Motor imagery with instrumental music as well as motor imagery with metronome cues improved walking speed and walking distance in the intervention groups compared to controls. From a patient viewpoint, an improvement in walking speed is only useful if it reaches clinical significance, because only in such a case the intervention benefits the person in their activities of daily living. Recent studies showed that a ≥20 % change in walking speed exceeds the day-to-day differences in participants’ walking performance and the variability of the measurements, and therefore, such a change can be considered a clinically meaningful change [42, 43]. Indeed, three participants in our study in both groups A and B showed a clinically significant improvement in walking speed which is consistent with a current 30 %(95 % CI 7, 65 %) potential for such an improvement in the main study.

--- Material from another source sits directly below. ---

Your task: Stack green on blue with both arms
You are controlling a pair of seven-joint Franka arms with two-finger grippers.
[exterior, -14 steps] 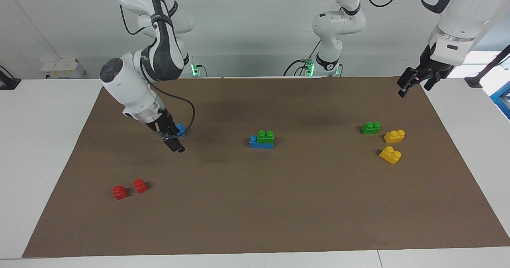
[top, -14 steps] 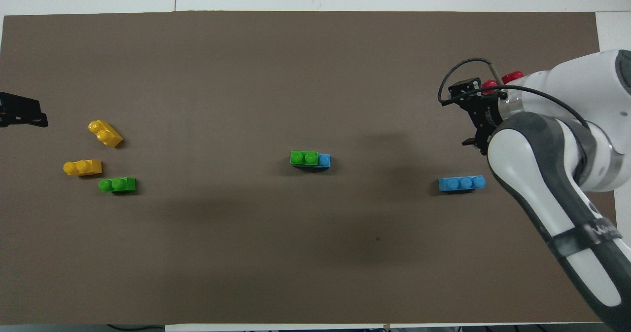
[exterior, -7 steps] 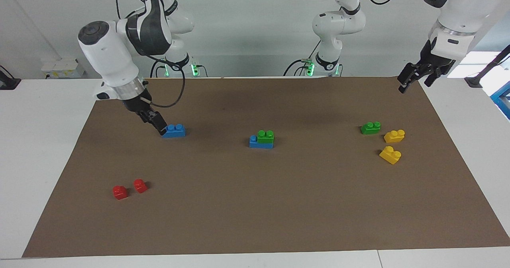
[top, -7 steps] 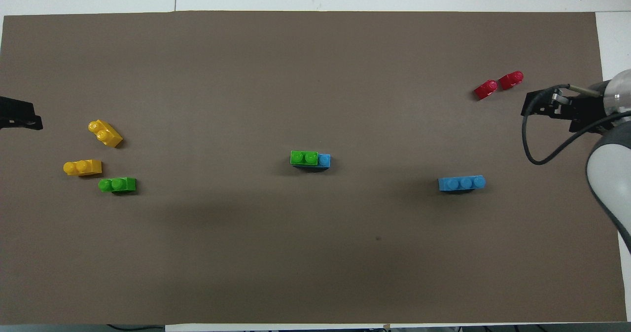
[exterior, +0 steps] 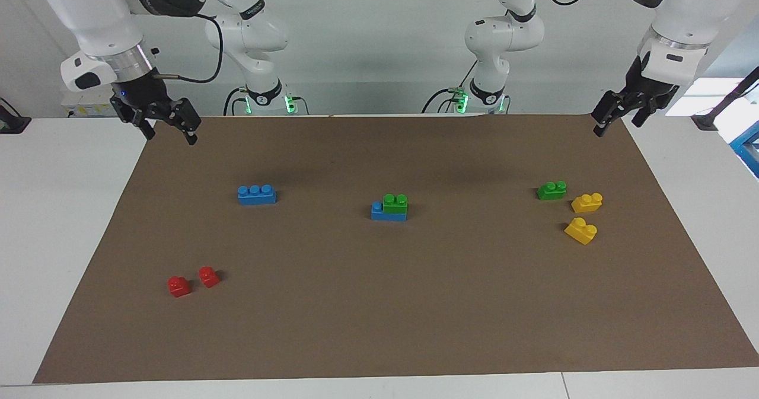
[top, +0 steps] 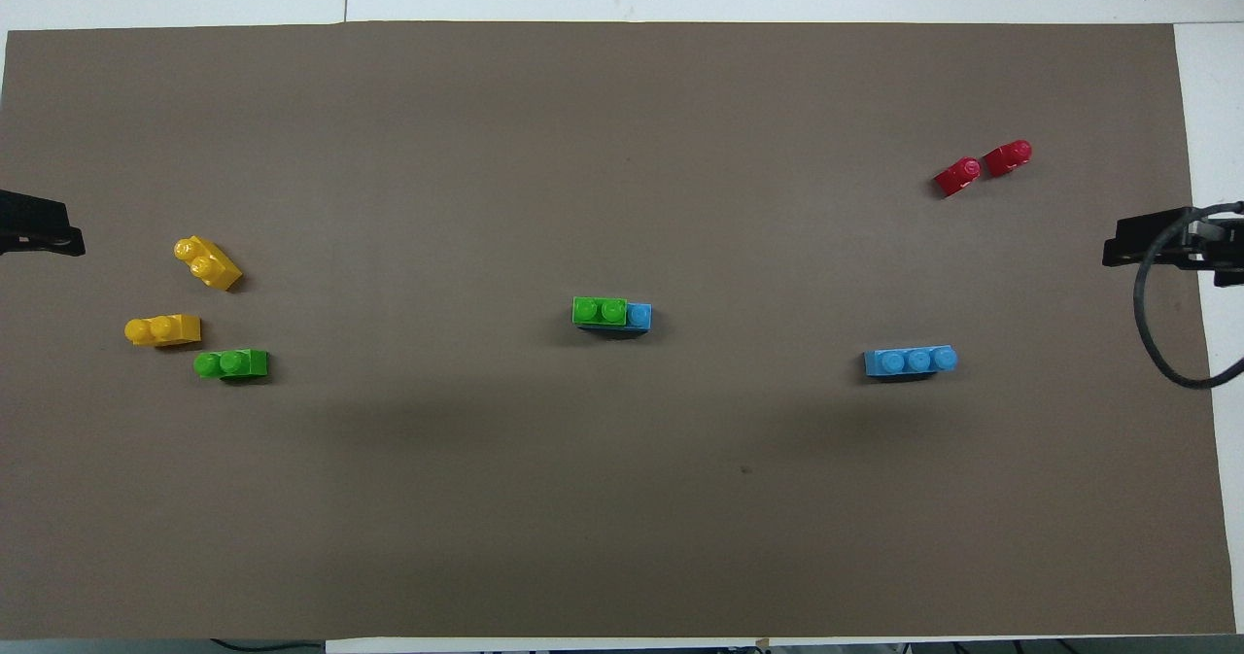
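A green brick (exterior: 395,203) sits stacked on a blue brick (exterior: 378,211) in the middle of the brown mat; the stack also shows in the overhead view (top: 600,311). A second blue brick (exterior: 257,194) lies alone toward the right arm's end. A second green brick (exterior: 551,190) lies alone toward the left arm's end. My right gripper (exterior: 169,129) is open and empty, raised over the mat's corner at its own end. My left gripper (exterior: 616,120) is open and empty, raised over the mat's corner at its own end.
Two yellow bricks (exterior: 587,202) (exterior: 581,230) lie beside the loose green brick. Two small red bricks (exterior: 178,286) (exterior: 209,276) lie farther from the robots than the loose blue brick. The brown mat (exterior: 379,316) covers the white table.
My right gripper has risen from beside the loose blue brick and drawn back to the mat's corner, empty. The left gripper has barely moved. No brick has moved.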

Rhythmic cued motor imagery also improved walking distance as measured by the 6MWT in participants of both intervention groups when compared to the control group. Learmonth et al. found that a ≥20 % improvement might be regarded clinically meaningful [43]. Such an improvement might enable persons to maintain their independence and to increase their range of activities, which might influence their quality of life and their ability to work. In our study, two participants in group A and six participants in group B reached a clinically significant improvement in walking distance, consistent with a current potential of intervention A to induce such an improvement in the main study of 20 % (95 % CI 2, 56 %) and in group B of 60 % (95 % CI 26, 88 %). In contrast to our study, in their large multicentre study, Baert et al. reported a change of 10 % (21.6 metres) in the 6MWT measures to be sufficiently large for a clinically meaningful improvement [47]; however, their study population had more severe disability.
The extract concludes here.